E por falar em estátuas...
Nunca esqueço o meu pai, mas tenho pensado muito nele, com mais constância, ultimamente. Foi um grande homem que o mundo não ouviu falar; um homem que bradou como (e com quem) pôde contra a ditadura, os homens maus e injustos...
Um dia, aos 8 anos, percebi que íamos viajar. De repente, estava eu, em uma boleia de caminhão, com minha mãe que passou toda a viagem abraçada a um relógio de parede, não só por afetividade, mas por honra, pois não nos pertencia. De todos os objetos, ele foi uma das poucas coisas que pudemos trazer. Tive de abdicar até dos meus brinquedos que fui obrigada a deixar com amiguinhas das quais senti uma saudade imensa. Dentre elas, a Marisa que, por coincidência, é o título de uma canção, do Fred Falcão, lançada em um grande festival de música, pouco tempo depois da nossa chegada por aqui.
Logo que nos estabelecemos, no Rio, vez ou outra via minha mãe dizendo, pelos cantos da casa, que meu pai não tinha jeito mesmo. Era por causa de um jornalzinho que alguém deixava na caixa de correio. Isso nos anos 70, quando Emílio Garrastazu Médici matava até por falhas técnicas, como justificou, no caso do Rubens Paiva, ao ser indagado sobre ele em um aeroporto. Mas não é que o jornalzinho contivesse nada de criminoso, ao contrário.

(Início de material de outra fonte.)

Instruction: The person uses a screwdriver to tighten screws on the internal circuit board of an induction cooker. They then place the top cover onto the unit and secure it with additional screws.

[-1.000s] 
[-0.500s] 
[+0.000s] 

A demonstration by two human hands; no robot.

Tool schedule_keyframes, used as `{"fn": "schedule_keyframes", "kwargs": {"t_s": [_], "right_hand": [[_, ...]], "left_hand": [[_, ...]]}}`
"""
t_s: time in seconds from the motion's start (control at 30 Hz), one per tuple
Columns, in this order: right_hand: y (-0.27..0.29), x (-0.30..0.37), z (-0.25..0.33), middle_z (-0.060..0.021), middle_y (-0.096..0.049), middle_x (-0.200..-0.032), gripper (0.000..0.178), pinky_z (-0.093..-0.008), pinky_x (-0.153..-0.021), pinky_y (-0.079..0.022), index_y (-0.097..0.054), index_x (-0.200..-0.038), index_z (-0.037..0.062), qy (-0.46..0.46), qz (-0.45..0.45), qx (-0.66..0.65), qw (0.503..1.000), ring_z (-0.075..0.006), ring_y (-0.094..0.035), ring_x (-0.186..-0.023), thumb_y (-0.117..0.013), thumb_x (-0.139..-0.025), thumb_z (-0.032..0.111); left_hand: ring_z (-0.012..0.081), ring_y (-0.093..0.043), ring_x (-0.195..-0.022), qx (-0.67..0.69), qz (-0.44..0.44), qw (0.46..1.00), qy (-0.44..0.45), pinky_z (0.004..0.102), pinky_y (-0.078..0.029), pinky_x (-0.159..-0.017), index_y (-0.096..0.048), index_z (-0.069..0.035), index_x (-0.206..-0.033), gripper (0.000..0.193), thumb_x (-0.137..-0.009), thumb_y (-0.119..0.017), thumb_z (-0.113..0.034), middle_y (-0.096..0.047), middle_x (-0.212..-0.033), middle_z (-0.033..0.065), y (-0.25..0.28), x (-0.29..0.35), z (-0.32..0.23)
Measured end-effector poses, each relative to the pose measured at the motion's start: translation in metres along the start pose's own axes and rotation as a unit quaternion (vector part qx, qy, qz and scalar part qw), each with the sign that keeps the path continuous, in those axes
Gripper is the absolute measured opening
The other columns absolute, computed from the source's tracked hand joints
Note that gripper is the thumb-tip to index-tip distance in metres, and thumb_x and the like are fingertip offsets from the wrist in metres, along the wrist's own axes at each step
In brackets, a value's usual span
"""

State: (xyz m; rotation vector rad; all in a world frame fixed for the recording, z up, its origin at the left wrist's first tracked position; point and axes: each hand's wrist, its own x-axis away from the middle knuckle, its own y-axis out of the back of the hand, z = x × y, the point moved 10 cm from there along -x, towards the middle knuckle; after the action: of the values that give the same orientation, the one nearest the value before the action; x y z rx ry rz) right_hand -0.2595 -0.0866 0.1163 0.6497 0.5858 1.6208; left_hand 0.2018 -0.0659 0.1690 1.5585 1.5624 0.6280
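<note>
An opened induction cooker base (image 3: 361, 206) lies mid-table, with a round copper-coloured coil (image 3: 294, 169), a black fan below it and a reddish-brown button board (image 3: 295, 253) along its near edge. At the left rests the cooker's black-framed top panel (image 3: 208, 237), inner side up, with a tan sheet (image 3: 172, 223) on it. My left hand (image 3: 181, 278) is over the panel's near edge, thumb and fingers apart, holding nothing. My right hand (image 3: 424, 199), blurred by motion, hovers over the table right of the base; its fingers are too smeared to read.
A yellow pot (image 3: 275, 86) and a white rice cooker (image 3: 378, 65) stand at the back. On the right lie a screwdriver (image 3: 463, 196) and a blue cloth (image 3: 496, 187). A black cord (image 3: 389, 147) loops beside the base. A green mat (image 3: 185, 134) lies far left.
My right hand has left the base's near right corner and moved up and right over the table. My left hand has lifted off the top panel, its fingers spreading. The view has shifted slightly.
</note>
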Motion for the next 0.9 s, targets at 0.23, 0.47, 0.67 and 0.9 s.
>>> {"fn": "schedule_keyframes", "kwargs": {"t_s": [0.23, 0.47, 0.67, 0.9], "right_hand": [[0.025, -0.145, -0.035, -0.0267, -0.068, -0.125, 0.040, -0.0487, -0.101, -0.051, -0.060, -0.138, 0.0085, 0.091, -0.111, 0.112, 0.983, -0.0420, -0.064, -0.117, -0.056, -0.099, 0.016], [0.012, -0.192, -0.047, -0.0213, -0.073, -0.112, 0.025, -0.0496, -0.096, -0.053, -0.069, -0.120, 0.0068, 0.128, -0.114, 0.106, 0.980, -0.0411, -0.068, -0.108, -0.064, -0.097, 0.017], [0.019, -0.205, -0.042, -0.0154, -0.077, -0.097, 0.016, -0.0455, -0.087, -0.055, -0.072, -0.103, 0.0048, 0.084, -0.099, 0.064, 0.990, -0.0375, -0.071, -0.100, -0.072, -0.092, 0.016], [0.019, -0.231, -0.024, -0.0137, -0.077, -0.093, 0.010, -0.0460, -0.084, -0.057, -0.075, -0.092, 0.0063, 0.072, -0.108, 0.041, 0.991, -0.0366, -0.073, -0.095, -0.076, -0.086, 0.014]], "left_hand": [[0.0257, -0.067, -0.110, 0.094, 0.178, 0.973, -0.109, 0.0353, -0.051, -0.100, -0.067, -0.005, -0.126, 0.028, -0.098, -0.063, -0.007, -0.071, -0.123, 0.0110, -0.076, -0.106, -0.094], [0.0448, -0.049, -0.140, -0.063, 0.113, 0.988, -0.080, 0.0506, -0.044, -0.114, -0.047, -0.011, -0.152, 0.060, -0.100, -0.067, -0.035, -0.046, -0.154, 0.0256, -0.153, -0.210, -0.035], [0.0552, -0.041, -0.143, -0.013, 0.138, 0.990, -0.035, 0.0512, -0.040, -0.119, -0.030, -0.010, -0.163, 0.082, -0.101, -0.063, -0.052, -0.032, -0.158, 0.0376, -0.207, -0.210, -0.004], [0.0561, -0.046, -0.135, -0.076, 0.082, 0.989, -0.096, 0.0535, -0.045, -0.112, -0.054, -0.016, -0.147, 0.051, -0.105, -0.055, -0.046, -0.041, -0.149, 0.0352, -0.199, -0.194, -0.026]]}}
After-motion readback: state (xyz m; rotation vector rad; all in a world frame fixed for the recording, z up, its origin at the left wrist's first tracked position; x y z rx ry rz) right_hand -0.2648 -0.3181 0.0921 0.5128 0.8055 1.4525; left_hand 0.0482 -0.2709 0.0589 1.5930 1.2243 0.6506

No entanto, quem o lesse, poderia morrer mesmo. O poder paralelo e a injustiça são forças reativas muito ativas, não é de hoje, nesse país; e não perdoava comunista, coisa que meu pai nunca foi, mas é como a todos eles, os representantes do atraso, viam - os que não liam na cartilha deles.
Me lembro bem quando meu pai fechava os punhos e apresentava uma expressão facial transtornada quando falava do Castelo preto. Pelo jeito, algum programa de governo esse desgraçado sancionou que nos levou à falência no interior, nos expulsando do bucólico para o caos da capital que hoje amo. Mas como foi difícil! Vivi submetida a mil cadeados, em casa e fora. Foi preciso muito muque para abrir cada portão de ferro das Muralhas de Constantinopla que surgiam no meio do caminho. Parecia que o mundo era ainda um Império Romano, com César em plenos poderes, e nós nas galés.
Foi impressionante a caminhada paralela inversa do meu pai e do poder no labirinto brasileiro. Sem um Fio de Ariadne, quanto mais buscava a saída, mais apanhava do minotauro. Foi um herói pra mim, mas não passou de um aspirante a Teseu: impedido, abatido, humilhado, socado... Até que, um dia, chegou às cinco em ponto, como era de costume, para me ajudar a fechar um comércio que eu mantinha no centro do bairro em que morávamos. Do nada, se queixou de uma cãibra nos dedos de uma das mãos. Em poucos segundos, eu já estava abandonando tudo e correndo com ele para a clínica. De lá, depois de constatado o enfarto, seguimos para o Albert Schweitzer, hospital municipal que tinha o nome de Olivério Kraemer. Ainda pude abraçá-lo quente e nunca mais... Só vi quando ele passou na maca, sob um lençol hospitalar, que deixou ao vento uma mexa dos seus cabelos branquinhos. Evaporou honestamente para outra dimensão. Não virou estátua, nome de escola nem de rua, graças a Deus.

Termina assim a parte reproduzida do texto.